Well There is nothing much to say about the paper, if this toolkit is available for download some where it will be helpful and good to have a look at it. May be it can save us from some hard core programming.

3 comments:

Brandon said...

yeah i guess this paper isn't as useful as i first thought if the toolkit isn't really publicly available for download. that's the main reason i chose this paper - i thought it could save us some time having to write our own HMM code. i also agree that some of the applications weren't very interesting. the gesture panel for the car probably isn't as good an option as say, buttons on the steering wheel. for one the user has to remove one hand from the steering wheel and then they also would probably have to look down to make sure their hand is properly aligned with the camera (which defeats their whole motivation). i also don't think the workshop idea is very good. why would a computer need to know what you are doing in a workshop anyways?

J.M. Peschel said...

I was not able to find the Georgia Tech kit either.

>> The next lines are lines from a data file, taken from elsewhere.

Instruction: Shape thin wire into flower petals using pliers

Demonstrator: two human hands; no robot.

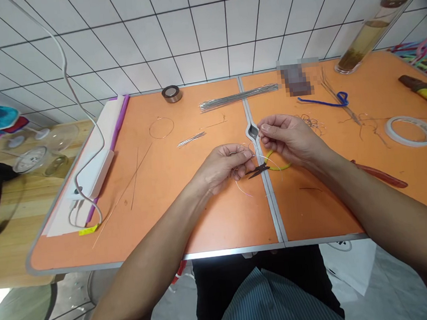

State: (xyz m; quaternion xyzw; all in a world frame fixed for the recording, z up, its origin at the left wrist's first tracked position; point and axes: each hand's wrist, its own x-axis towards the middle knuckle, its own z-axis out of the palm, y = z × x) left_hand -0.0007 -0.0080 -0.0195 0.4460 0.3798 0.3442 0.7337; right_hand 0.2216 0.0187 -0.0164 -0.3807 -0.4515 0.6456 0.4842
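Observation:
Both hands work over the middle seam of an orange table (172, 204). My left hand (223, 166) is closed in a pinch on a thin silver wire (248, 152) bent into loops. My right hand (290, 137) is also closed, pinching the same wire a little higher and to the right. Under the hands lie small pliers with yellow handles (274, 166), their dark jaws pointing left. A thin pinkish strand (243, 190) trails onto the table below my left hand.
A bundle of straight wires (237, 97), a tape roll (172, 94), a wire ring (161, 128) and a blue pipe cleaner (324, 102) lie further back. White tape ring (410, 131), red-handled tool (381, 175), glass tube (370, 26) on the right. White power strip (101, 150) at left.

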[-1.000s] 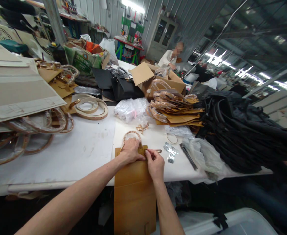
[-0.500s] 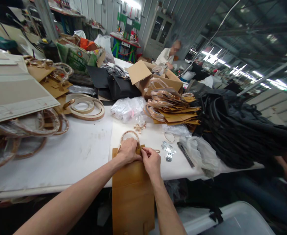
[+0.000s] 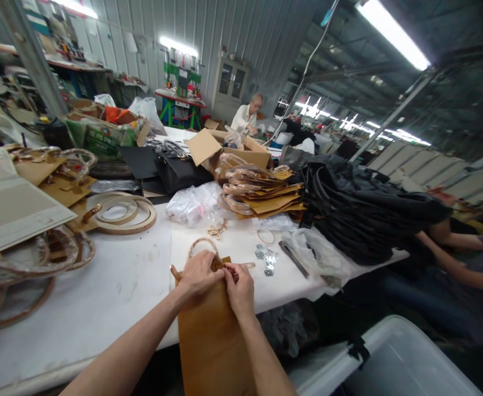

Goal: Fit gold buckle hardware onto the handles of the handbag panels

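A tan leather bag panel (image 3: 214,341) hangs over the front edge of the white table (image 3: 121,286), its round handle (image 3: 202,245) lying on the tabletop. My left hand (image 3: 198,275) presses down on the panel's top edge with closed fingers. My right hand (image 3: 238,285) pinches a small gold metal fitting (image 3: 247,265) at that same edge. Several loose gold fittings (image 3: 217,230) lie just beyond the handle, and small silver foil pieces (image 3: 266,257) lie to the right.
Tan panels with wrapped handles (image 3: 261,192) are stacked behind, next to a black pile (image 3: 356,209). Clear bags (image 3: 194,201), wooden rings (image 3: 121,212), cardboard sheets (image 3: 10,203) and a carton (image 3: 225,151) crowd the table. A person's arms (image 3: 459,253) reach in at right; another person (image 3: 247,115) sits far back. A plastic bin (image 3: 389,363) stands below.
The view has swung up and to the right, so the table now sits lower and further left. Both hands stay on the panel's top edge, with the right still pinching the fitting.
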A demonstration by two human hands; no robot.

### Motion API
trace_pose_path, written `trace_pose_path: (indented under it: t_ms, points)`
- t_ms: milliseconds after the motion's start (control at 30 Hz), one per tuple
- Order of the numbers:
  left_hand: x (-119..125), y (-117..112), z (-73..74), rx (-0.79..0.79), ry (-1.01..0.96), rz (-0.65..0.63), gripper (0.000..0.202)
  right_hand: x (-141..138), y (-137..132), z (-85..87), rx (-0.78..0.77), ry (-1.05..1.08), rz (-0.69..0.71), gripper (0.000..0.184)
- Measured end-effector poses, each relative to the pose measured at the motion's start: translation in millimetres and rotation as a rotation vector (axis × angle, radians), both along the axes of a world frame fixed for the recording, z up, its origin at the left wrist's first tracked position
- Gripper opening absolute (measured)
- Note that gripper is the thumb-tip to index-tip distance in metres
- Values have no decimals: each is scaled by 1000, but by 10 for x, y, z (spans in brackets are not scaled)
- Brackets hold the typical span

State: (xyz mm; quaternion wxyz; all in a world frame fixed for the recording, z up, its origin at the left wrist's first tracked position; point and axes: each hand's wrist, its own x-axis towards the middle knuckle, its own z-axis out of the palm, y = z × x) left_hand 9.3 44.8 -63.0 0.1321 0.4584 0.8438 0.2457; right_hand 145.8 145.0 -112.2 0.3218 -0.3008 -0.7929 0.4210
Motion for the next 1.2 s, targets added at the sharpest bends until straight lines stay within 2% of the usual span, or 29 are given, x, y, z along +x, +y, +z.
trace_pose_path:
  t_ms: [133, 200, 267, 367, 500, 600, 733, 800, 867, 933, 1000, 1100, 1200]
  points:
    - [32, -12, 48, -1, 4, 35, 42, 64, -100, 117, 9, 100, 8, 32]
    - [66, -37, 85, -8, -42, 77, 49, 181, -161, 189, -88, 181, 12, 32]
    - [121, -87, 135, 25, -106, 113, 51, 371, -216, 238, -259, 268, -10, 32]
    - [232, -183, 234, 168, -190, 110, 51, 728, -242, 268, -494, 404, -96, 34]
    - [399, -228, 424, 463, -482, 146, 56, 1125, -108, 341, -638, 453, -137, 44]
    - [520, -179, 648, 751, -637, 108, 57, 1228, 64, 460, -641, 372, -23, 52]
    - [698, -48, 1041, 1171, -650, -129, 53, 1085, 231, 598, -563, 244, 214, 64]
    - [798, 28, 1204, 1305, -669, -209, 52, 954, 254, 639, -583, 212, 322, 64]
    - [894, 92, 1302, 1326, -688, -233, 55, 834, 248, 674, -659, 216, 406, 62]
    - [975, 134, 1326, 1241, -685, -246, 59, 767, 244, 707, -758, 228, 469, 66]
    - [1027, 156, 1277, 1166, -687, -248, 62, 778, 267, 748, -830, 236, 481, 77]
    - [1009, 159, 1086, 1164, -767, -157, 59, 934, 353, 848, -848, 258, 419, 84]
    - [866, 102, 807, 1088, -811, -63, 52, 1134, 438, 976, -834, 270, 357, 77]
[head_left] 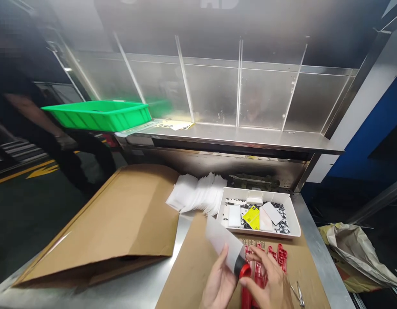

I also have a little bit of a problem with people who put out a comprehensive toolkit like this, where it's almost sort of a 'black box' approach. In other words, I personally like to know what I'm doing and I like to know that other people know what they are doing. If someone who doesn't know squat about HMMs starts messing with this, I think they could really build a piece of crap and get it published in some obscure journal. Black box = bad.

Paul Taele said...

One of my gripes with the paper, as you have mentioned, was with the applications which used the toolkit. These applications felt more like novelties that were tailored to make the toolkit look favorable. I would have preferred to see this toolkit build more conventional applications to measure its performance instead. Dr. Hammond already posted a link to the actual kit, so perhaps we can have a look of their system with our own eyes to gauge its merits.